Edit: And, just in case anyone was wondering, Wietse seems to have considered the environment variable problem, and took measures to prevent exploits in Postfix, so it does not seem to be exploitable by Shellshock, even when calling out to procmail.

drinchev|11 years ago

It's really incredible how much time qmail has been alive without any security hole bugs and still distributions use sendmail by default.

0x0|11 years ago

Does postfix stop the procmail MATCH shellshock attack? And how - does it mangle all mail headers?

tptacek|11 years ago

Of course not. Neither would a Linux kernel bug.

arghnoname|11 years ago

I doubt it.
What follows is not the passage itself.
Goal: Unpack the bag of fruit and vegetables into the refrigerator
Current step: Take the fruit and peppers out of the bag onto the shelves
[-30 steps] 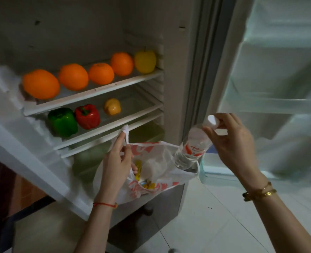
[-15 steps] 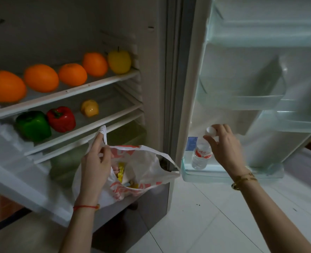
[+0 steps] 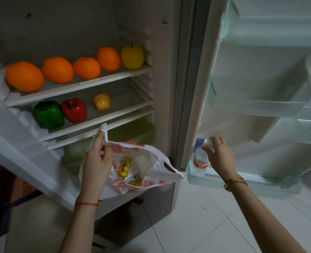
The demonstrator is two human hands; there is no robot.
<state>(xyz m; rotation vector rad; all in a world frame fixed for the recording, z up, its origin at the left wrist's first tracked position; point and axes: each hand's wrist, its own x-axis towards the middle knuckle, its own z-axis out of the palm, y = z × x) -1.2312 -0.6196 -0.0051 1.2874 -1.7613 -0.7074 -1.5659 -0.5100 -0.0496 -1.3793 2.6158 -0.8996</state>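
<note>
My left hand (image 3: 96, 161) grips one handle of a white plastic bag with red print (image 3: 147, 172) and holds it open in front of the refrigerator. Small yellow packets lie in the bag's bottom. My right hand (image 3: 218, 156) is closed on the white cap of a small clear water bottle (image 3: 199, 163), which stands upright in the lowest door shelf (image 3: 242, 183). Several oranges (image 3: 57, 70) and a yellow apple (image 3: 132, 57) sit on the top shelf. A green pepper (image 3: 48, 114), a red pepper (image 3: 74, 110) and a small yellow pepper (image 3: 101, 101) sit on the shelf below.
The refrigerator door stands open at the right with a clear upper door bin (image 3: 257, 99). A crisper drawer (image 3: 103, 145) with pale green contents lies under the lowest shelf, behind the bag. White tiled floor (image 3: 205, 225) spreads below.
My right hand carried the bottle from beside the bag rightward and down into the lowest door shelf. The view swung right; my left hand kept the bag open.
</note>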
This would probably be considered a bug outside of qmail by djb.

dsr_|11 years ago

In fact, it's explicitly listed in the man page for qmail-command:

ENVIRONMENT VARIABLES qmail-local supplies several useful environment variables to command. WARNING: These environment variables are not quoted. They may contain special characters. They are under the control of a possibly malicious remote user.

edit: which is to say, yes, djb thought of it a long time ago.